«Per ora». A restare impresso nel quasi-discorso alla nazione che Pier Silvio Berlusconi improvvisa presentando i palinsesti di Mediaset nel giorno in cui viene aperto il testamento di Silvio, è forse la più minima tra le locuzioni utilizzate dal secondogenito del Cavaliere.
Eppure per ora non sarà lui a riportare il cognome Berlusconi in politica. Non sarà lui cioè - al netto del brand che resterà sul simbolo finché necessario - a prendersi sulle spalle un partito, Forza Italia, che ovviamente lo accoglierebbe volentieri. «Se vuole scendere in politica ne siamo ben lieti - chiarisce Antonio Tajani, presidente pro-tempore degli azzurri e fedelissimo della famiglia Berlusconi - è una scelta sua».
LE MOTIVAZIONI
Pier Silvio però, in questa fase declina. «La politica è un mestiere serio che non si impara dall'oggi al domani» dice, infilando una dopo l'altra alcune delle riflessioni che lo hanno portato a frenarsi.
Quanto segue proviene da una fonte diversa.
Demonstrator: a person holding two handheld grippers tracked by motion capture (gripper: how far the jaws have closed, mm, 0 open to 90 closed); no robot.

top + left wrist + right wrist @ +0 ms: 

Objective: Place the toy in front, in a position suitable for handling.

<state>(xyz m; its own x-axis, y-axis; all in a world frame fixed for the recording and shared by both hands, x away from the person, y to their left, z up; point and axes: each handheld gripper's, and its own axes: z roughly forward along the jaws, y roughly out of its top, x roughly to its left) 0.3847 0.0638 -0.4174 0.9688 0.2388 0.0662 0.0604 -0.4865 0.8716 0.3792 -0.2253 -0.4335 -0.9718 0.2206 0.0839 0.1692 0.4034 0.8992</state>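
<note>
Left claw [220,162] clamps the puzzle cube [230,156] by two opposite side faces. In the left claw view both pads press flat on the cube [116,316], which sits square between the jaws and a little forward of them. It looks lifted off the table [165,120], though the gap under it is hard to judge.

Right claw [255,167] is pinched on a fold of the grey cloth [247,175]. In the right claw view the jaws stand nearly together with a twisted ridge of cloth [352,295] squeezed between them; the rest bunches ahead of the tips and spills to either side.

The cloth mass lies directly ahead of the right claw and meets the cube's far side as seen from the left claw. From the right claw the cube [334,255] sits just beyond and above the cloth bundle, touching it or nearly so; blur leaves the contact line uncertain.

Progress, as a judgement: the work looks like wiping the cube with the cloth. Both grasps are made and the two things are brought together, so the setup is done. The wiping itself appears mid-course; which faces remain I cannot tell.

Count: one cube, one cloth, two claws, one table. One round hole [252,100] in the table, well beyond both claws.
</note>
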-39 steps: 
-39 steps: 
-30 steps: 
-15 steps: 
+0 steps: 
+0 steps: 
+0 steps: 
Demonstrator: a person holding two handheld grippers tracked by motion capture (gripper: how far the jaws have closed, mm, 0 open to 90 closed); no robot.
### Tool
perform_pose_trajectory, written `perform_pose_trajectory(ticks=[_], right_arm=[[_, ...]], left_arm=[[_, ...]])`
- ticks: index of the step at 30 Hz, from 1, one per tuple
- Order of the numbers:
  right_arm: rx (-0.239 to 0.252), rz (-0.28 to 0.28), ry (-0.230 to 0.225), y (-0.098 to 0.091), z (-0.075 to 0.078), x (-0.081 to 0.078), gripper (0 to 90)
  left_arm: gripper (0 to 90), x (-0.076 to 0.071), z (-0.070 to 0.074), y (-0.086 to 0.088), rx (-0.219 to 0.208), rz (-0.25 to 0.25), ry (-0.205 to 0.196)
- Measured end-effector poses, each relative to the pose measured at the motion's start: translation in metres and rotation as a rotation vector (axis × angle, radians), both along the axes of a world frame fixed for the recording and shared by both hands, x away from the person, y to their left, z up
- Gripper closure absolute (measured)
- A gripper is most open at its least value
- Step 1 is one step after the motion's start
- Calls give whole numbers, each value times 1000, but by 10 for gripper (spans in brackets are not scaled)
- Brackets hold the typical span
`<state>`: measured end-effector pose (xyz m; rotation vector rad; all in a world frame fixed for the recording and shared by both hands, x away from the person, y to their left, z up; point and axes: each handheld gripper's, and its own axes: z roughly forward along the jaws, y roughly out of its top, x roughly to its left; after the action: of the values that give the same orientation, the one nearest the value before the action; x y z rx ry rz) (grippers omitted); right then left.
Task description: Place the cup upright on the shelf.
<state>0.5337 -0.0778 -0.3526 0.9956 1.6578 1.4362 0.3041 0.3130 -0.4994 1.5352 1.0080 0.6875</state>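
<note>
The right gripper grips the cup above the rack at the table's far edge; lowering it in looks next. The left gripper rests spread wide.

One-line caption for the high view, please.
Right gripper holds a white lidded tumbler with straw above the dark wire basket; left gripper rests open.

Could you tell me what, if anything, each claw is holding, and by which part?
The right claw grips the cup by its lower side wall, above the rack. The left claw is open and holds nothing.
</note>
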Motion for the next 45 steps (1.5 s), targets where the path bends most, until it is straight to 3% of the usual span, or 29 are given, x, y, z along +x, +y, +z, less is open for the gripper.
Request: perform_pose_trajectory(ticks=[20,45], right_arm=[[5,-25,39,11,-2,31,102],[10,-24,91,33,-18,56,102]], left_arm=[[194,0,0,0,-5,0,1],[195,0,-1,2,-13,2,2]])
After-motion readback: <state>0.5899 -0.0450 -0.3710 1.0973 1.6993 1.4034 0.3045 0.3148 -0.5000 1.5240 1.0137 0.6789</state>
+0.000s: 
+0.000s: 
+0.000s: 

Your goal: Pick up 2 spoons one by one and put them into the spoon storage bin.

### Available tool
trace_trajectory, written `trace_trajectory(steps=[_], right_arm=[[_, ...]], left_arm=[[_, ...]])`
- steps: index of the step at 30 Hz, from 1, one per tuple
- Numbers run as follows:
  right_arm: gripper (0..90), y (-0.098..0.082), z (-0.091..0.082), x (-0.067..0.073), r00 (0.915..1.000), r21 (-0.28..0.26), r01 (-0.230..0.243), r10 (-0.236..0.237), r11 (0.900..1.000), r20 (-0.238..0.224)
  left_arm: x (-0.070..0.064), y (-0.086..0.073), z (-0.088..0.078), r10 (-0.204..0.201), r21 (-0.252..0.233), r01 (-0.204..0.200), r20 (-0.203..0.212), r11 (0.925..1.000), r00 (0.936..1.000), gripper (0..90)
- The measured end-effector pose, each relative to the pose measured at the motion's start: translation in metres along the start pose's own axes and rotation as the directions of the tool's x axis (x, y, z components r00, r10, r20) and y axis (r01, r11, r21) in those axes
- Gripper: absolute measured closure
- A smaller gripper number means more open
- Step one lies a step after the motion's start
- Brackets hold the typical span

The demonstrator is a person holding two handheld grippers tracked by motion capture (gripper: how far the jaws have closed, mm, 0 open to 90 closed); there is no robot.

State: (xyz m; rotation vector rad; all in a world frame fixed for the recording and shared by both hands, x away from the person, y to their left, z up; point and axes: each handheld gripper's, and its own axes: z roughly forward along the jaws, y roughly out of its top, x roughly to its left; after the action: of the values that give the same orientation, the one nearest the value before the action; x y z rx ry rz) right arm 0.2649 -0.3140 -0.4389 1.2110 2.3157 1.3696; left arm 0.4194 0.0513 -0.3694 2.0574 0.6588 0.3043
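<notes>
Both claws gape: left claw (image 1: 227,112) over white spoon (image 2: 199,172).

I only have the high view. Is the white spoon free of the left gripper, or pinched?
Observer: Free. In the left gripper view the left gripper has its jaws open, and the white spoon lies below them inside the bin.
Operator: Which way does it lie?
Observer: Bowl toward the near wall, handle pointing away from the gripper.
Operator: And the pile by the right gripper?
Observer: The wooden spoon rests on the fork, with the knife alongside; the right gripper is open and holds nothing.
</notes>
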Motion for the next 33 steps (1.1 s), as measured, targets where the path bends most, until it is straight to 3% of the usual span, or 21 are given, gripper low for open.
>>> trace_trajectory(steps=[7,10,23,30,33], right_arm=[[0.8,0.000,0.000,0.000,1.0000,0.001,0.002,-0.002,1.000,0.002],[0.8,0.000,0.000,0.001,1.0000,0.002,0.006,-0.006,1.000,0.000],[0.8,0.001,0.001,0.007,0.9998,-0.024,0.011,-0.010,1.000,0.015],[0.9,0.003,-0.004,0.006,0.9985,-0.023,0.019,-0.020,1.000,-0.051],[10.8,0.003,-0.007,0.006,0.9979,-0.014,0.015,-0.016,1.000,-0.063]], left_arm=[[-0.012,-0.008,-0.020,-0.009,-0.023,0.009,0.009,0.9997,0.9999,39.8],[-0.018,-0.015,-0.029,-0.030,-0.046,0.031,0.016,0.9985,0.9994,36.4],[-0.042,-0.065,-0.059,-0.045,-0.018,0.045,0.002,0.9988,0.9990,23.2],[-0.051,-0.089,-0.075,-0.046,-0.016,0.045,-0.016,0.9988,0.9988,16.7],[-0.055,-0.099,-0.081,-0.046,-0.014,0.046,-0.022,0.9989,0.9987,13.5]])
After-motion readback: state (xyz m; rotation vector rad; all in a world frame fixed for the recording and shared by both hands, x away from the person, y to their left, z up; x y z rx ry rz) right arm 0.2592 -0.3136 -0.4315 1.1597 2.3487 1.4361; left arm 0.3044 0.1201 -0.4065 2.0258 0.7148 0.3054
Alcune con il sorriso sulle labbra - «Ho 54 anni e mio padre ne aveva 58» quando compì il grande salto - altre più emotive - «Nessuno mai potrà sostituirlo» - ma tutte, inevitabilmente, significative.Per di più, aggiunge, in questa fase «a mancare è la cosa più importante di tutte». L'equivalente di ciò che rappresentò Tangentopoli per papà Silvio. «Ad oggi non c'è nessuna emergenza - racconta - per la prima volta dopo tanti anni c'è un governo votato dagli elettori, che sta facendo del suo meglio». Al punto che il passaggio del discorso dedicato all'esecutivo si traduce in un endorsement a tutto tondo alla premier Meloni, confermando di fatto le voci che li raccontano in perfetta sintonia. «Con Giorgia ho un buon rapporto, la conosco da molti anni. È una persona che stimo personalmente, è giovane e decisa». Il tutto chiaramente senza dimenticare il ruolo che FI recita all'interno del governo. «Penso che debba e possa garantire stabilità al governo».
IL RICORDO
Durante la presentazione, prospettive personali e aziendali («Non vendo» e «L'ipotesi di una fusione con Rcs mi sembra un incastro spericolato, la mangeremmo») si mescolano ad un ricordo a cuore aperto. Prima dei dipendenti, con un nuovo video di ringraziamento per Silvio, e poi del figlio. «Più passano i giorni, più la mancanza è enorme», «è totale», sospira. «Ero in azienda quando è sceso in politica e ne sono stato travolto. Poi qui ho avuto la mia crescita naturale. Mi ricordo che una volta mi chiamò in cucina, c'era la mia agenda con tutti i miei appuntamenti, e mi disse: ma sei diventato me? È stato così grande da riuscire a dare ai suoi figli la possibilità di andare avanti senza di lui prima di quello che è successo».
Come telespettatore «era abbastanza assiduo: era fissato con i dettagli, la cravatta, la camicia, le luci, ma in termini editoriali erano anni che non interveniva», racconta ancora. Il suo lascito più grande però «è l'amore: mio padre ha amato tutte le persone che ha incontrato. È stato un padre impegnato ma presente e anche buono, tendente all'iperpermissivo», aggiunge con un sorriso. Anche se quando, da diciottenne che sognava di diventare Jacques Cousteau, se ne andò per sette mesi a fare il sub alle Bermuda, papà Silvio lo chiamava: «Quando ti decidi a tornare?». È stato «un uomo fantastico, di una dolcezza infinita. Quando gli ho chiesto l'ultimo consiglio - conclude - mi ha risposto: ma tu chiedi a me? Ormai Mediaset è molto più tua che mia, quello che decidi per me va bene». E Pier Silvio, per ora, una decisione sembra averla presa.